Methods: Forty subjects of BMI ≥ 25.0 kg/m² and without diabetes were cross-sectionally evaluated. We assessed microvascular blood flow and vasomotion by laser Doppler flowmetry, and measured at baseline, 30, and 60 min after a standardized meal: DPP4 activity, glucose, insulin, hs-CRP, TNF-α, IL-6, PAI-1, ICAM-1, and VCAM-1. HOMA-IR and HOMA-AD were used to assess insulin resistance. Linear correlations of DPP4 activity with the biomarkers of inflammation and components of microvascular function were conducted. In step further, multiple regression analyses were performed to test whether some of these variables could influence, or be influenced by, the plasma DPP4 activity.

Results: DPP4 activity was inversely associated with VCAM-1 at baseline (P < 0.05), and DPP4 activity_AUC was inversely correlated with the myogenic component_AUC of vasomotion (P < 0.05). In multiple regression analysis, HOMA-AD, IL-6, VCAM-1, PAI-1, blood flow, and vasomotion influenced DPP4 activity and explained almost 40% of the variance on it. When HOMA-AD, VCAM-1, and blood flow were placed respectively as dependent variables, DPP4 activity exerted a significant effect in all of them.
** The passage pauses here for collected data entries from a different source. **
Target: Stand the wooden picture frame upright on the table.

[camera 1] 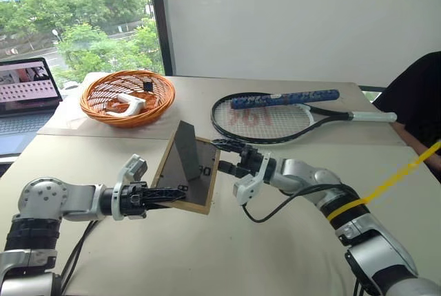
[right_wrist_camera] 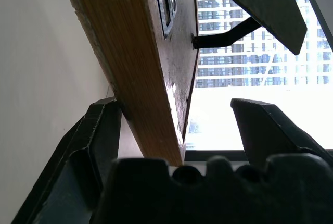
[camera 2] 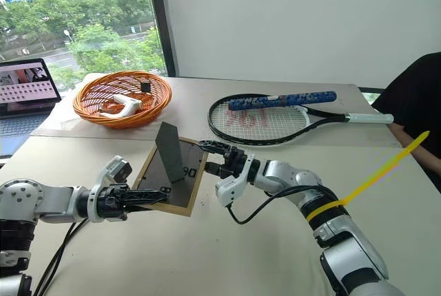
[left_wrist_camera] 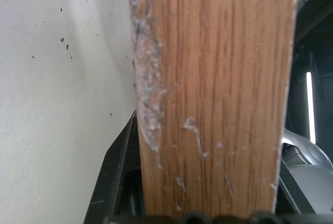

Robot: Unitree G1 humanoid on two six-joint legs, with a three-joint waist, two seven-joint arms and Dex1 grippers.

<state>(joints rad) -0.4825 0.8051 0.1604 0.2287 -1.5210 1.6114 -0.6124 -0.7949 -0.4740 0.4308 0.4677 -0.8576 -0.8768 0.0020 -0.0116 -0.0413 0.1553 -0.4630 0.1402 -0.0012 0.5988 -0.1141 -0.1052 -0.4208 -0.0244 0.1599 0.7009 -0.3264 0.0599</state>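
Both head cams sit up high looking forward and down over the table (camera 1: 289,255), basically the same scene, slightly offset sideways. Each wrist cam looks along its own fingers, super close on the wooden picture frame (left_wrist_camera: 213,99), from opposite sides.

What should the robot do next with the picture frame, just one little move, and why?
Probably close the right gripper on the frame's edge. The wooden picture frame hangs tilted above the table, pinched at one edge by the left gripper, its stand folded out. The right fingers straddle the opposite edge, one pad not yet touching. A second grip would steady it for setting down.
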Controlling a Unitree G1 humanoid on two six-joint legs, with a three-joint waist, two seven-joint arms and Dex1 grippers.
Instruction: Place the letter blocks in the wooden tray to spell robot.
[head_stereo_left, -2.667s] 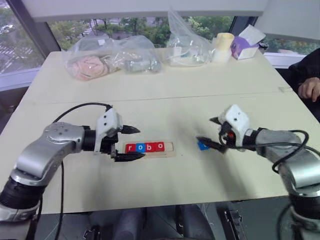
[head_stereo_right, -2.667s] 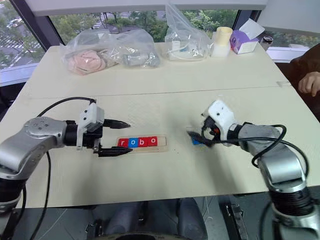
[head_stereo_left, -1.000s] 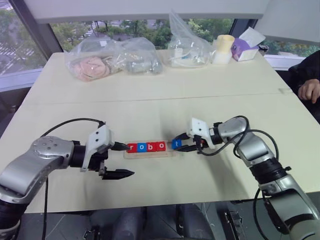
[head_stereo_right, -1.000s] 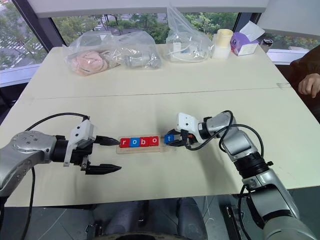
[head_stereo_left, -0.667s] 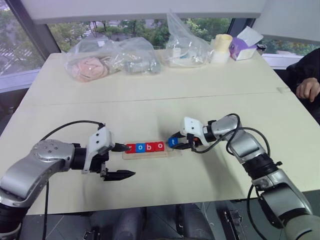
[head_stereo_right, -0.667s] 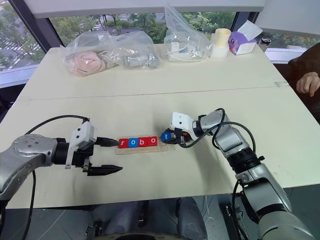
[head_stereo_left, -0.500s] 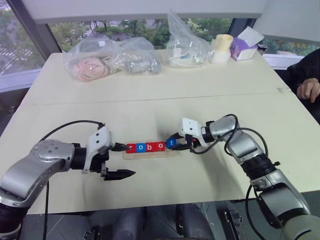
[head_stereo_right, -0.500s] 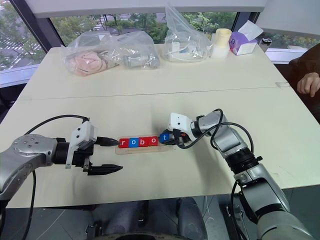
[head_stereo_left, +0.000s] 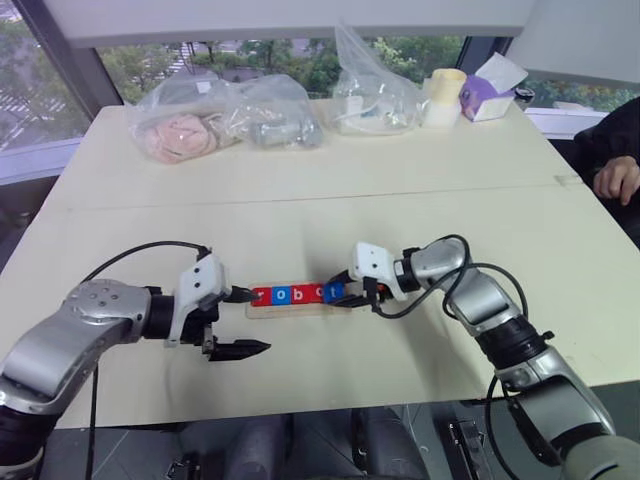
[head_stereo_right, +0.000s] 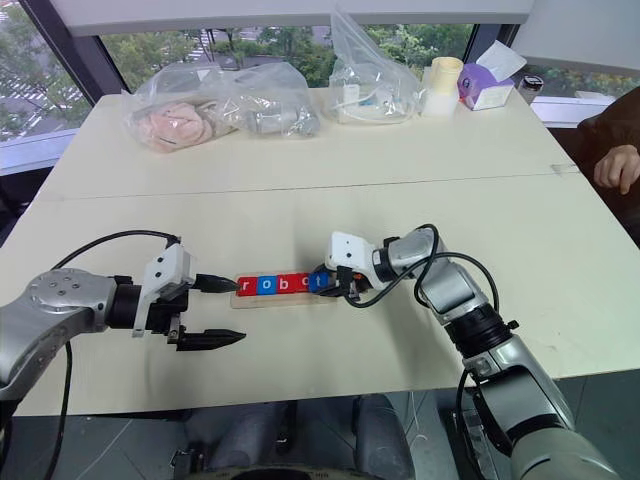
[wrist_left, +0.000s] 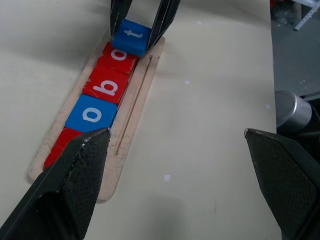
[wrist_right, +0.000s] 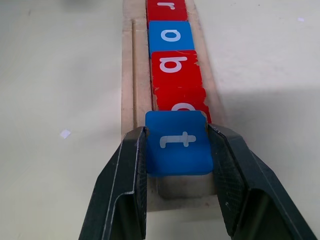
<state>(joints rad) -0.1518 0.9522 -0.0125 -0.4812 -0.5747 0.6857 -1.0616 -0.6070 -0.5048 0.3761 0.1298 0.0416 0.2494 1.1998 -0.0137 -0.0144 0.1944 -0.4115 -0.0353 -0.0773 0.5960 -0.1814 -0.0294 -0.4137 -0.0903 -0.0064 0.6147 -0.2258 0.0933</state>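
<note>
the wooden tray (head_stereo_left: 300, 307) lies near the middle of the left eye view, a little below centre, on the worktop (head_stereo_left: 320, 190), its long axis running left to right across the picture. four letter blocks already sit in its slot: the red r block (wrist_right: 166, 6), the blue o block (wrist_right: 171, 36), the red b block (wrist_right: 176, 66) and the red o block (wrist_right: 181, 104). the blue t block (wrist_right: 178, 142) is clenched between the jaws of the right gripper (wrist_right: 180, 165), just over the tray's right end; in the right wrist view its edge overlaps the red o block, so it looks tilted or not yet seated, though whether it touches the slot floor cannot be told

what the next move turns on: the last free place lies at the right end of the row, directly under and in line with the held block, and the right arm is the one on it. the block's sides look square to the tray's long axis, so i judge it needs only to go down and settle beside the red o block before release

the left gripper (head_stereo_left: 238, 320) sits at the tray's left end in the lower left of the view, jaws spread wide and grasping nothing, one finger near the tray's end
</note>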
Conclusions: Constitutive DPP4 activity was associated with early markers of endothelial proinflammatory activation and microvascular function, and may have an influence and even be influenced by inflammation and microvascular blood flow in subjects with excess body weight without diabetes.

Keywords: Dipeptidyl peptidase IV; Endothelial dysfunction; Microvascular reactivity; Pre-diabetes.